#### [What is needed]
The listing must be copied out in full and exactly; no images go with it.

╔══

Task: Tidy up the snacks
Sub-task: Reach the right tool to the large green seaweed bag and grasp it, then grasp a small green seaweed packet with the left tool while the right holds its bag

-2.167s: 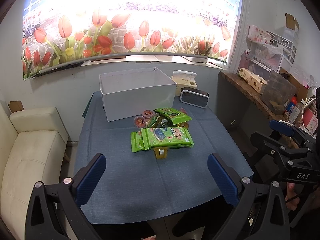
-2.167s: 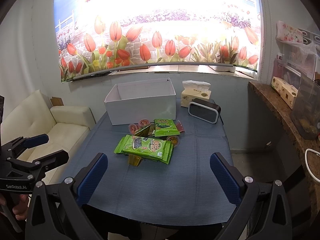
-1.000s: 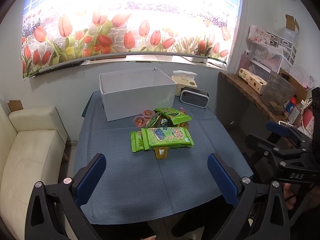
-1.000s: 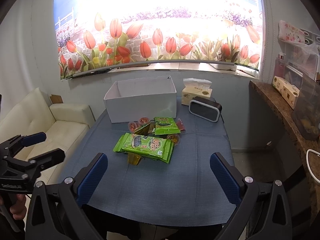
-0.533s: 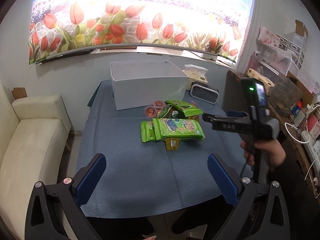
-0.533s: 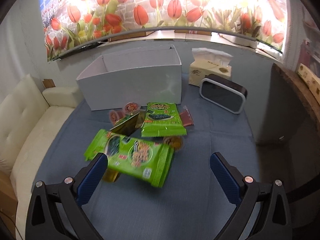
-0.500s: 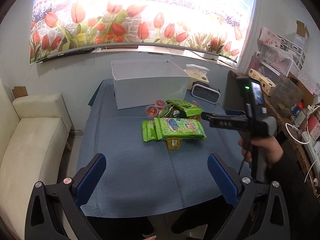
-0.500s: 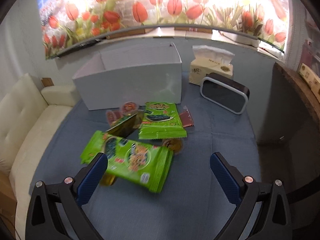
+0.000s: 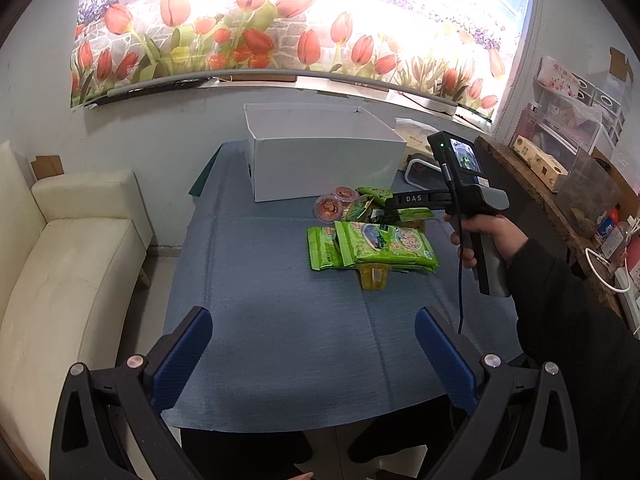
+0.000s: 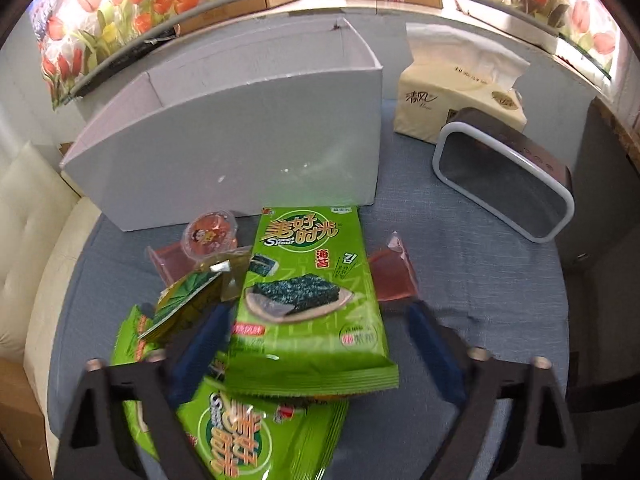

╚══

#### [Problem solution]
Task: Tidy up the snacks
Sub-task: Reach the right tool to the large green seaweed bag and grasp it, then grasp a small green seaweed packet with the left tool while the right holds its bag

-2.167s: 
-2.167s: 
-1.000s: 
-1.000s: 
-0.533s: 
-0.533s: 
-0.500s: 
-0.500s: 
+0.000s: 
+0.000s: 

The exercise requires no further answer.